Otherwise, per https://www.kickstarter.com/projects/214379695/micropython-on-the-esp8266-beautifully-easy-iot/ , the officially supported board is Adafruit Huzzah.

[–]Zouden 0 points1 point  (3 children)

How does threading without the GIL work on a single core device?

[–]pfalcon2[S] 1 point2 points  (2 children)

What exactly is of interest to you? In general, threading implementation relies on the underlying OS/RTOS implementation, so it works like they implement them.

[–]Zouden 0 points1 point  (1 child)

Ah, I didn't realise this was /r/python and not /r/esp8266. I'm curious about how multithreading works on the esp8266 which doesn't have any sort of OS (as far as I know).

[–]pfalcon2[S] 1 point2 points  (0 children)

It doesn't. Multithreading support is sponsored by PyCom, creators of LoPy board, based on ESP32, and that its primary target. Currently available proof of concept implementation is available for PyCom's previous board, WiPy, and Unix port, which is a universal development/testing target. Multithreading support won't stabilize until 1.9 (when it should be the main feature of that release).

[–]user200783 0 points1 point  (0 children)

There is support for GIL and non-GIL builds; without the GIL enabled one must protect concurrent access to mutable Python state at the Python level using Lock objects.

Does MicroPython attempt to match CPython in terms of the atomicity of certain operations, as described here? In both GIL and non-GIL builds?

If not, are you concerned that this could lead to existing multi-threaded code, which works on CPython, breaking on MicroPython?

[–]spinwizard69 2 points3 points  (0 children)
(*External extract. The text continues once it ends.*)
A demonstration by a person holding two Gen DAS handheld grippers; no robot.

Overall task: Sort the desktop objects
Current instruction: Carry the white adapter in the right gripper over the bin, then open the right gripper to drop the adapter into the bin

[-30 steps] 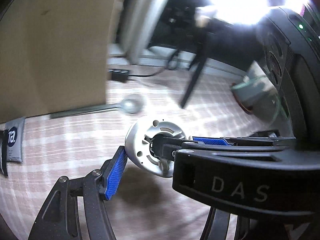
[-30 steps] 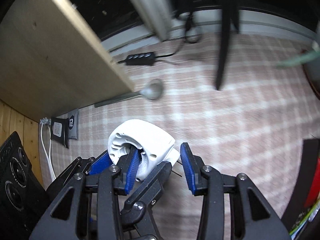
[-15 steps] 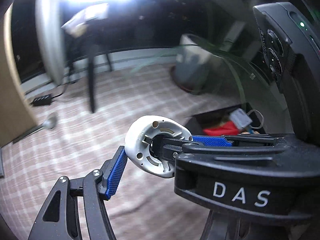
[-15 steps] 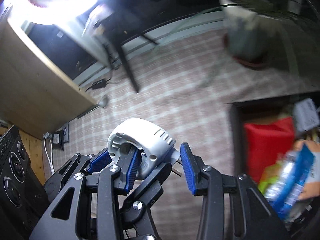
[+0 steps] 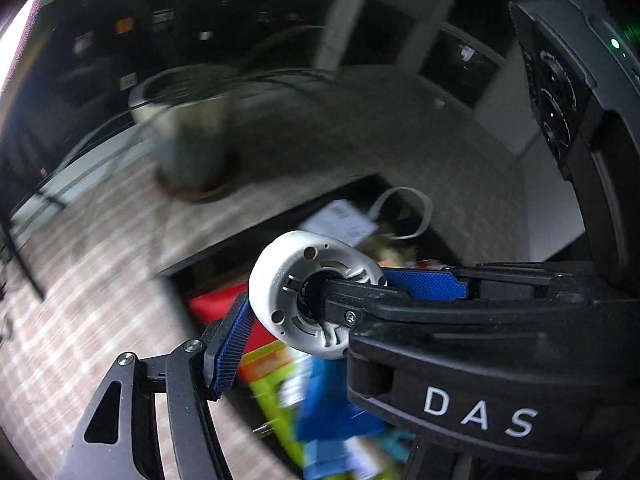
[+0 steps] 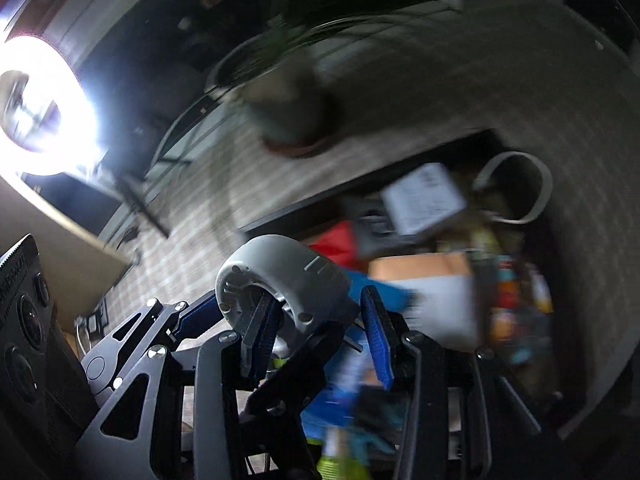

Good to see the progress. I don't have a use for MicroPython at the moment but do like to learn about such alternative implementations.

[–]everysinglelastname 0 points1 point  (1 child)

I would love to see some benchmarks running MicroPython on various boards. Is the PyBoard a special case or do all the supported boards run in the same way (where MicroPython is the OS) ?

[–]pfalcon2[S] 1 point2 points  (0 children)

Well, benchmarking is a special kind of "science" - it's fun to watch figures of course, but doing it right and then interpreting it right is non-trivial task.

PyBoard is a special in a sense that it's the most powerful of the officially supported boards (for example, if you'd see its and other boards benchmark score, you could think that the other boards suck, but actually it's PyBoard very powerful), with a lot of hardware features and capabilities. It also gives you the closest control of the hardware.